COURT OF APPEALS OF VIRGINIA
Present: Chief Judge Fitzpatrick, Judges Bray and Overton
Argued at Norfolk, Virginia
JOHN PRICE, JR.
MEMORANDUM OPINION * BY
v. Record No. 0261-98-1 CHIEF JUDGE JOHANNA L. FITZPATRICK
JANUARY 26, 1999
COMMONWEALTH OF VIRGINIA
FROM THE CIRCUIT COURT OF THE CITY OF SUFFOLK
Rodham T. Delk, Jr., Judge
Barrett R. Richardson (Richardson and
Rosenberg, LLC, on brief), for appellant.
Marla Graff Decker, Assistant Attorney
General (Mark L. Earley, Attorney General, on
brief), for appellee.
John Price, Jr. (appellant) appeals his bench trial
conviction for petit larceny, third offense, in violation of Code
§ 18.2-104. The sole issue raised is whether the Commonwealth
laid a proper foundation to introduce into evidence certified
copies of appellant's prior larceny convictions. For the
following reasons, we affirm.
I.
The facts are undisputed. On October 6, 1995, Carl Scott, a
loss prevention manager at Wal-Mart, observed appellant remove
his shirt, take a different shirt from a store rack, put it on,
and then put his own shirt over the new shirt. Appellant took
another shirt and concealed it in a Wal-Mart bag that he was
*
Pursuant to Code § 17.1-413, recodifying Code § 17-116.010,
this opinion is not designated for publication.

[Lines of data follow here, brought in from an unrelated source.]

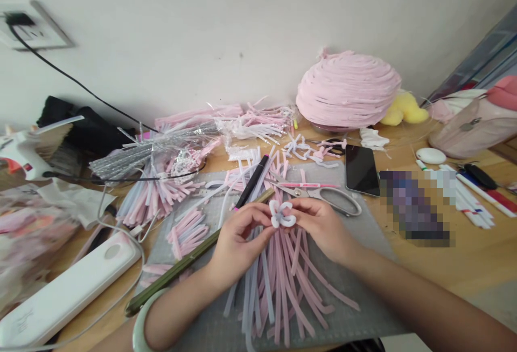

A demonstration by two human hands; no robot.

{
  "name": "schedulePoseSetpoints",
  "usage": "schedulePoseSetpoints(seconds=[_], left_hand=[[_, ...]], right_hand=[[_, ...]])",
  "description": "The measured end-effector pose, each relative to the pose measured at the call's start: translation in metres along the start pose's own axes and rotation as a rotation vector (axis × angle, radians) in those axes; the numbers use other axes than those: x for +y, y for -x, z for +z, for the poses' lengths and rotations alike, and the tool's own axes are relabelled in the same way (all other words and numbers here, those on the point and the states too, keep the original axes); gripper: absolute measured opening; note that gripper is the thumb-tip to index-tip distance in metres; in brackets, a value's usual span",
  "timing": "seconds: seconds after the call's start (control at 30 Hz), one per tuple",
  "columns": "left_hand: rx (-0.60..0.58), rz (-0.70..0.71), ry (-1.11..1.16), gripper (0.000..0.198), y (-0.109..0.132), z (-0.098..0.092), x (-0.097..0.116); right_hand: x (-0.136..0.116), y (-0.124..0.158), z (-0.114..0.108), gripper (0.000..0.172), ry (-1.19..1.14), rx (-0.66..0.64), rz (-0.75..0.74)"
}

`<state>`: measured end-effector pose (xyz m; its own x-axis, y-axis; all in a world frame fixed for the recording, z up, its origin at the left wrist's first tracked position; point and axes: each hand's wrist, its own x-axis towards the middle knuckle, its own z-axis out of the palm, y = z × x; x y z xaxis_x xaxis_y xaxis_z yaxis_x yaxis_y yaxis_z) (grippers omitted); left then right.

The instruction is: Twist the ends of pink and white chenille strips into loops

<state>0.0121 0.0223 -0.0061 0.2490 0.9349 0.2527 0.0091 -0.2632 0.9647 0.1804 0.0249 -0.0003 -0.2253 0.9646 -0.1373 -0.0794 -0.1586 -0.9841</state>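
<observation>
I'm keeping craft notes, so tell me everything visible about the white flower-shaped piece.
The white flower-shaped piece looks fuzzy, like bent pipe cleaner, with about four rounded petal loops meeting at a greyish middle. It faces the camera, held between the left grip and right grip, which touch its sides, above the pink strips. Its back is hidden.

Beneath the left hand (238, 239) and right hand (321, 228), pipe cleaners (277, 282) are lying on the mat (343, 325), scissors (302, 193) are resting beyond the right, a marker (253, 182) beyond the left.
</observation>
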Motion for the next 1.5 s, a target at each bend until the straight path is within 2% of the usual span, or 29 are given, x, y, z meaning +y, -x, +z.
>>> schedulePoseSetpoints(seconds=[0.1, 0.2, 0.43, 0.6, 0.7, 0.8, 0.97, 1.07, 1.13, 1.3, 1.4, 1.5], left_hand=[[-0.08, -0.265, 0.239, 0.017, -0.003, 0.002, -0.001], [-0.138, -0.469, 0.264, 0.022, -0.007, 0.004, -0.004], [-0.055, -0.526, 0.254, 0.019, -0.012, 0.006, -0.009], [-0.08, -0.604, 0.402, 0.018, -0.009, 0.007, -0.005], [-0.115, -0.568, 0.384, 0.019, -0.009, 0.007, -0.008], [-0.13, -0.475, 0.23, 0.02, -0.01, 0.008, -0.013], [-0.077, -0.33, -0.069, 0.016, -0.009, 0.014, -0.017], [-0.044, -0.262, -0.153, 0.019, -0.007, 0.018, -0.016], [-0.033, -0.277, -0.149, 0.02, -0.007, 0.019, -0.014], [0.045, -0.245, -0.206, 0.02, -0.006, 0.022, -0.011], [0.15, -0.197, -0.267, 0.015, -0.006, 0.027, -0.008], [0.25, -0.199, -0.205, 0.014, -0.005, 0.031, -0.007]], right_hand=[[0.001, -0.005, -0.004, 0.013, 0.219, -0.008, -0.036], [0.004, -0.006, -0.006, 0.014, 0.356, -0.049, -0.142], [0.011, -0.003, 0.001, 0.021, 0.19, -0.117, 0.004], [0.009, -0.007, -0.002, 0.022, 0.171, -0.126, 0.039], [0.009, -0.008, -0.004, 0.023, 0.188, -0.117, 0.059], [0.013, -0.009, -0.004, 0.02, 0.217, -0.069, 0.06], [0.019, -0.012, 0.0, 0.019, 0.325, 0.056, 0.058], [0.017, -0.012, 0.003, 0.02, 0.433, 0.109, 0.034], [0.014, -0.011, 0.006, 0.02, 0.516, 0.126, -0.042], [0.015, -0.002, 0.02, 0.019, 0.876, 0.239, -0.39], [0.021, 0.003, 0.028, 0.024, 1.057, 0.246, -0.479], [0.025, 0.003, 0.031, 0.028, 1.102, 0.234, -0.513]])
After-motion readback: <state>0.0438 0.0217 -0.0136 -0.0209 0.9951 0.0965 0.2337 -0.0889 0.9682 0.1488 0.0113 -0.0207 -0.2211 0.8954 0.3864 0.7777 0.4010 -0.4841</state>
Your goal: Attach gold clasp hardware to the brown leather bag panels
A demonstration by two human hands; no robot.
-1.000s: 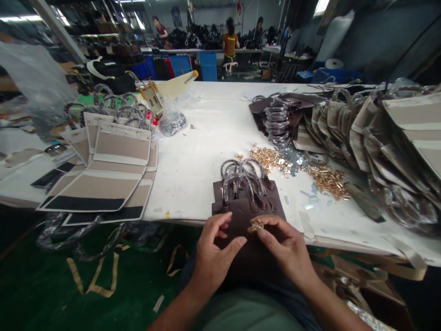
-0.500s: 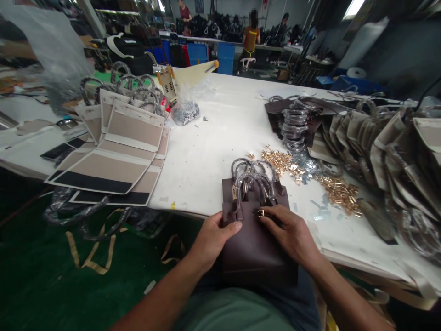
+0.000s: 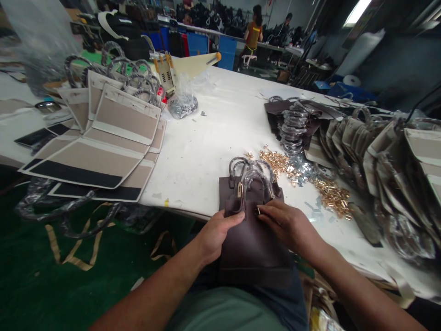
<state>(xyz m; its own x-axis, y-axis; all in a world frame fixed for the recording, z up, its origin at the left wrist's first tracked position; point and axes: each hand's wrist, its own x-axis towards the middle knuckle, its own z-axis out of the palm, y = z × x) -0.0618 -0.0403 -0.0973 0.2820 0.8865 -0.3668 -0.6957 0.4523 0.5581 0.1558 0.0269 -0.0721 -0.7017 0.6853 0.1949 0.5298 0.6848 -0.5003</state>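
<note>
A dark brown handbag piece (image 3: 255, 248) lies across my lap and the table edge, its plastic-wrapped handles (image 3: 253, 172) toward the table. My left hand (image 3: 218, 232) grips its left edge, thumb on top beside a handle base. Between the thumb and fingertips of my right hand (image 3: 287, 223) is a small gold metal fitting (image 3: 258, 211), touching the front of the bag piece. Another gold fitting (image 3: 240, 190) shows at the left handle. The fingers of my left hand are partly hidden beneath the leather.
Loose gold fittings (image 3: 332, 197) lie in piles on the white table (image 3: 206, 147). Beige-lined bag panels (image 3: 113, 156) are stacked at left, hanging over the edge. More bag panels (image 3: 347, 133) crowd the right side, near a dark flat strip (image 3: 365, 223). A person (image 3: 253, 34) is in the background.
The view has shifted slightly. My right hand still pinches the gold fitting at the bag's front, and it has turned a little. My left hand keeps hold of the left edge.
</note>
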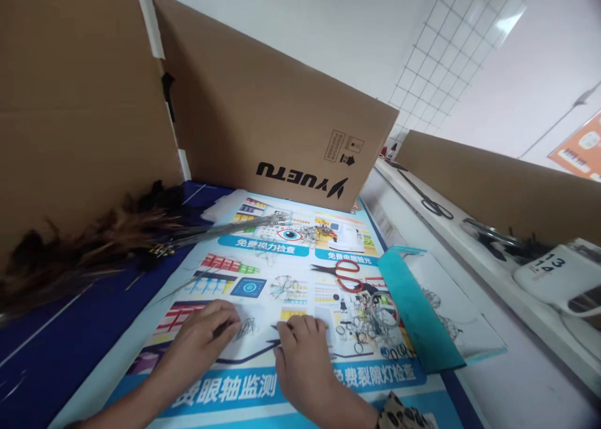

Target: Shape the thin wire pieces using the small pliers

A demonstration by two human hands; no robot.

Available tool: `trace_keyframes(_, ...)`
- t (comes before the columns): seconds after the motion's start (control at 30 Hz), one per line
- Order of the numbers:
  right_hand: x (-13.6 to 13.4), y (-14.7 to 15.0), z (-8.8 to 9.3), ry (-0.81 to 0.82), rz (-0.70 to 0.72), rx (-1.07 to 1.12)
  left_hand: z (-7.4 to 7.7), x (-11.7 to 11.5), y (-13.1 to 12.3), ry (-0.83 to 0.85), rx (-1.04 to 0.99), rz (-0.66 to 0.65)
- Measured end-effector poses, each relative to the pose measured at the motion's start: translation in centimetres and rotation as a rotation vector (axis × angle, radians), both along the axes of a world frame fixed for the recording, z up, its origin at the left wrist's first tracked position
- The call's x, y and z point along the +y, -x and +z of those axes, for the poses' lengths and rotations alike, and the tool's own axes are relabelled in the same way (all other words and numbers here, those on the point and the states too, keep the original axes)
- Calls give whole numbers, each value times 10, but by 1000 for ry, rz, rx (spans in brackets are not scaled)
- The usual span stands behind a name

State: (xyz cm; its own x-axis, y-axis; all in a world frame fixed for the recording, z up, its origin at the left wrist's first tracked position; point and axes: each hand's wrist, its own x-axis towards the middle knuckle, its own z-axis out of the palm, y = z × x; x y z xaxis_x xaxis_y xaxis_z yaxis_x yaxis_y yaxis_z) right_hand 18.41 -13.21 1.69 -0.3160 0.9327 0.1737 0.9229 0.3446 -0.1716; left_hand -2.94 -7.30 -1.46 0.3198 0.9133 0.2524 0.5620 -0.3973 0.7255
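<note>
Wire (246,327), thin and looped, sits at the fingertips of the left hand (218,321), bent narrow (whether they pinch it, one cannot tell). Just beside, the right hand (304,354) curls round a dark-bladed tool (272,342). Farther out lie red-handled scissors (348,267) and a teal folder (417,310).

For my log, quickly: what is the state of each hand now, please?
Left hand: fingers curled beside thin dark wire loops; a grip cannot be told.
Right hand: closed, apparently holding a dark metal tool with pointed tips.
</note>
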Motion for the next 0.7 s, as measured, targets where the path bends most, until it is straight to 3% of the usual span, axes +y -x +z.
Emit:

carrying. He then took two pairs of sweatpants to the men's
fitting room, and when he exited he no longer had the pants.
Scott testified that "you could tell by looking at [appellant]
that he had three or four other pants on other than the pants he
came in with."
After appellant left the store, Scott confronted him in the
parking lot and identified himself as store security. Appellant
attempted to flee but was apprehended by Scott still wearing the
store's clothing. Its value was $65.75.
At trial, the Commonwealth attempted to introduce two
certified orders of prior petit larceny convictions. Appellant
objected on the basis that a proper foundation had not been
established to show that he was the same person as listed on the
conviction orders. The trial court overruled appellant's
objection, and the two orders were admitted into evidence to
establish the necessary predicate for the felony offense. The
Commonwealth rested, and appellant offered no evidence. The
trial court found appellant guilty of petit larceny, third
offense, in violation of Code § 18.2-104.
II.
On appeal, appellant contends that the Commonwealth did not
lay a proper foundation for the introduction of the certified
copies of the two prior larceny convictions because it failed to
establish that appellant was in fact the person named in the
conviction orders. We disagree.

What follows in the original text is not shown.